Por Benedito Vasconcelos Mendes
Nas fazendas, vilas e cidades primitivas do sertão, os
habitantes poderiam ser divididos em artesãos; trabalhadores braçais, que executavam serviços
gerais, principalmente nas agroindústrias; vaqueiros; jangadeiros; pescadores; coletores de mel;
lenhadores; prestadores de serviços específicos à comunidade; profissionais da área da saúde e
os que desenvolviam atividades religiosas.
Os principais artesãos eram os ferreiros, flandreiros,
cuteleiros, armeiros, carpinteiros, marceneiros, santeiros, tanoeiros, louceiras, cesteiros,
seleiros, pedreiros, oleiros, sapateiros, costureiras, bordadeiras, rendeiras, crocheteiras,
labirinteiras, fiandeiras e tecelãs. Com exceção das louceiras e dos cesteiros, que herdaram suas técnicas de
fazer artesanatos dos indígenas, os demais artesãos vieram com os colonizadores portugueses.
Os profissionais que prestavam serviços específicos à
sociedade eram os que exerciam as atividades de mestre-escola (professor para ensinar a ler,
escrever e contar), bodequeiro, barbeiro,
alfaiate e coveiro.
Dos profissionais da área da saúde, somente os médicos
possuíam nível superior e eram raros, apenas as cidades maiores possuíam médicos. Os outros
profissionais da saúde, como a parteira, enfermeiro, curandeiro, raizeiro, tiradentes e
encanadores de braço, eram práticos, sem nenhum estudo formal.
Os artistas populares, como os rabequeiros, violeiros,
tocadores de pífanos de taboca, escultores, pintores, cancioneiros e repentistas, eram
amadores, geralmente exerciam outras profissões e nas horas vagas, por diletantismo, se tornavam
cancioneiros, músicos, poetas, pintores ou escultores.
Os trabalhadores braçais que trabalhavam nas agroindústrias,
geralmente, eram diaristas ou trabalhavam no sistema de mutirão.

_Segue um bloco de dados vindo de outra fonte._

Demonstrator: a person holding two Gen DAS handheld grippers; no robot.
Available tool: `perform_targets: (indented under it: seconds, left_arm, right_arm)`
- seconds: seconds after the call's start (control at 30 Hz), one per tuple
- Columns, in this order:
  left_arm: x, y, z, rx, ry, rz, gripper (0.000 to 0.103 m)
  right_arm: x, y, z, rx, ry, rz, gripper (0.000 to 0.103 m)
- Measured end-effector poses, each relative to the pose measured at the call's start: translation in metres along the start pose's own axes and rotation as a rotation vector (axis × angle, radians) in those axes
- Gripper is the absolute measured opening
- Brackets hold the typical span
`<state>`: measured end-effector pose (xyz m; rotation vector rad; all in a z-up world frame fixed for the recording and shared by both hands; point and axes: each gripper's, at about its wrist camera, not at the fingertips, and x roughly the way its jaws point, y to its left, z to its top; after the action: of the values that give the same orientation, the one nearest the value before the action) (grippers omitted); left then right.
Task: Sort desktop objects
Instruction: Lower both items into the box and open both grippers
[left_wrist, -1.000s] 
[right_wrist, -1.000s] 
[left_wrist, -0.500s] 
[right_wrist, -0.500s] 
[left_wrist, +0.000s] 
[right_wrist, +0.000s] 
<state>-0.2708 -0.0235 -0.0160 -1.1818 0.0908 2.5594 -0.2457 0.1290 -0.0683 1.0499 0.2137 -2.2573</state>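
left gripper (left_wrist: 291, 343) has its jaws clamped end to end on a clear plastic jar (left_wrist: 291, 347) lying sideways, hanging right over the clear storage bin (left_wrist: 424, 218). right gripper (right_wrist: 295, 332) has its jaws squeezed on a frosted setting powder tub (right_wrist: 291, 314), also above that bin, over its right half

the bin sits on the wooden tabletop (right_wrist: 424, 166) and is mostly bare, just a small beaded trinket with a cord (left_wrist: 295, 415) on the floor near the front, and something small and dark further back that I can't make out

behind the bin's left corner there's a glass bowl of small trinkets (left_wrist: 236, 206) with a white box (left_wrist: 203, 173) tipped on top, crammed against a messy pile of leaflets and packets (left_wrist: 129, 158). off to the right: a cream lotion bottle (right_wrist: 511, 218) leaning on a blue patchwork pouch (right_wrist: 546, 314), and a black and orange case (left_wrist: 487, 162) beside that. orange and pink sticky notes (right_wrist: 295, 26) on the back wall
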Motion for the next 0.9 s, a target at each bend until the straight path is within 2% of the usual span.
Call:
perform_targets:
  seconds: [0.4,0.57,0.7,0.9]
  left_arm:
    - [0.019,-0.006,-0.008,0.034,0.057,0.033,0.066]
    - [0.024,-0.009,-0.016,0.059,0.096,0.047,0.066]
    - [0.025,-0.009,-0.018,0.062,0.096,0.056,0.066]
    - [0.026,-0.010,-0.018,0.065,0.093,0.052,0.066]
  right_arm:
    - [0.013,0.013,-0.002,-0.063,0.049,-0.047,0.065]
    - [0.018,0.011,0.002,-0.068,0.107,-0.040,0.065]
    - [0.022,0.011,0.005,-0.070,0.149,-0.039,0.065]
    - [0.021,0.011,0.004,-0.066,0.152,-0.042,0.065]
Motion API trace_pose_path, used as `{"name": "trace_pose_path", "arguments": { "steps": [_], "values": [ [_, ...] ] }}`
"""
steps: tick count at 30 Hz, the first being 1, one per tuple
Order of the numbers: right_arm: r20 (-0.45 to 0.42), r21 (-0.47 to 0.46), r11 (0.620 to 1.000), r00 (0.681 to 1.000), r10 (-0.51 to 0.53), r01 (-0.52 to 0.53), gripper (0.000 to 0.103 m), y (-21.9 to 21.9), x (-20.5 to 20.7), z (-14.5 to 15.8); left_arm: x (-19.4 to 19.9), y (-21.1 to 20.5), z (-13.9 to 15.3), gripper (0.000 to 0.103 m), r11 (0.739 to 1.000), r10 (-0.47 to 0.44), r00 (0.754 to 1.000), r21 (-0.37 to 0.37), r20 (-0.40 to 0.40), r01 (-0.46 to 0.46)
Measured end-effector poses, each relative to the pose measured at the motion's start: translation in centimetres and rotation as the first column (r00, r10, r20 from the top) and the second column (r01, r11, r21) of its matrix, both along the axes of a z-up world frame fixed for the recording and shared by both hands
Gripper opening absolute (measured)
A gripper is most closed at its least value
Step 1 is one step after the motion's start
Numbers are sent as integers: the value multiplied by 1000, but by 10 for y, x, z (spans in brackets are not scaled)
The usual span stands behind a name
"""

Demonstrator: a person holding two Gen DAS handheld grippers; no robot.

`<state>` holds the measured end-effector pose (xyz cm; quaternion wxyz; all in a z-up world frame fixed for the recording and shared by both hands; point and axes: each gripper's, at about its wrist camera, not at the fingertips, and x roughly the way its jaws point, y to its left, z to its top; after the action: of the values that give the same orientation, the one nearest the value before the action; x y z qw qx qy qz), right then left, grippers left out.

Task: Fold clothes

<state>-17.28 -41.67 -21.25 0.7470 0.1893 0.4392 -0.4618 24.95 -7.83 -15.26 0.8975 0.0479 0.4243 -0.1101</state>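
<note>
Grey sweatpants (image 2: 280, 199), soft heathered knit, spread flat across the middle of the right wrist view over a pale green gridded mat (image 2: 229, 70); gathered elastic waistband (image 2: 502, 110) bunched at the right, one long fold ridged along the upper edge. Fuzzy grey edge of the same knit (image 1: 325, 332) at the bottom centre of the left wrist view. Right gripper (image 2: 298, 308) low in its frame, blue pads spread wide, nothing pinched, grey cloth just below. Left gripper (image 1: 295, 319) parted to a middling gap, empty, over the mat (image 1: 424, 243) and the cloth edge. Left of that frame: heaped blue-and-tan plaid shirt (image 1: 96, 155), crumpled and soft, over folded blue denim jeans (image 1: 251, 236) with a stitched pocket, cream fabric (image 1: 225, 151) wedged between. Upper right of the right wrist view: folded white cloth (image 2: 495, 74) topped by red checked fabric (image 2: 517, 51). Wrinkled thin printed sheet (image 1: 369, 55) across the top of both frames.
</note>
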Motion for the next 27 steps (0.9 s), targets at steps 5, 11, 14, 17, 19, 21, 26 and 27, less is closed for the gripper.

Estas indústrias tinham
época certa para entrarem em funcionamento, não funcionavam continuamente, mas somente
após o período chuvoso, no segundo semestre do ano. Somente a produção de queijo de coalho e de
manteiga do sertão era desenvolvida, principalmente, no período das chuvas. As principais
agroindústrias sertanejas eram a casa de farinha, engenho de rapadura, alambique de cachaça,
descaroçador de algodão, oficina de carne de charque, cozinha de queijo de coalho e de manteiga da terra,
casa de beneficiamento de cera de carnaúba, usina de beneficiamento de óleo de oiticica,
galpão de beneficiamento de borracha demaniçoba, galpão de beneficiamento de fibra de caroá e sala
de fiar e tecer.
As atividades domésticas ou desenvolvidas para o lar,
visando a manutenção da família, como as atividades de caçador, pescador, agricultor de subsistência,
coletor de mel, lenhador, apanhador de frutos silvestres, botador d’água, cozinheira e
outras, eram desenvolvidas por qualquer um dos membros da família. Eram tarefas aprendidas
por todos e passadas de pai para filho, pela tradição oral.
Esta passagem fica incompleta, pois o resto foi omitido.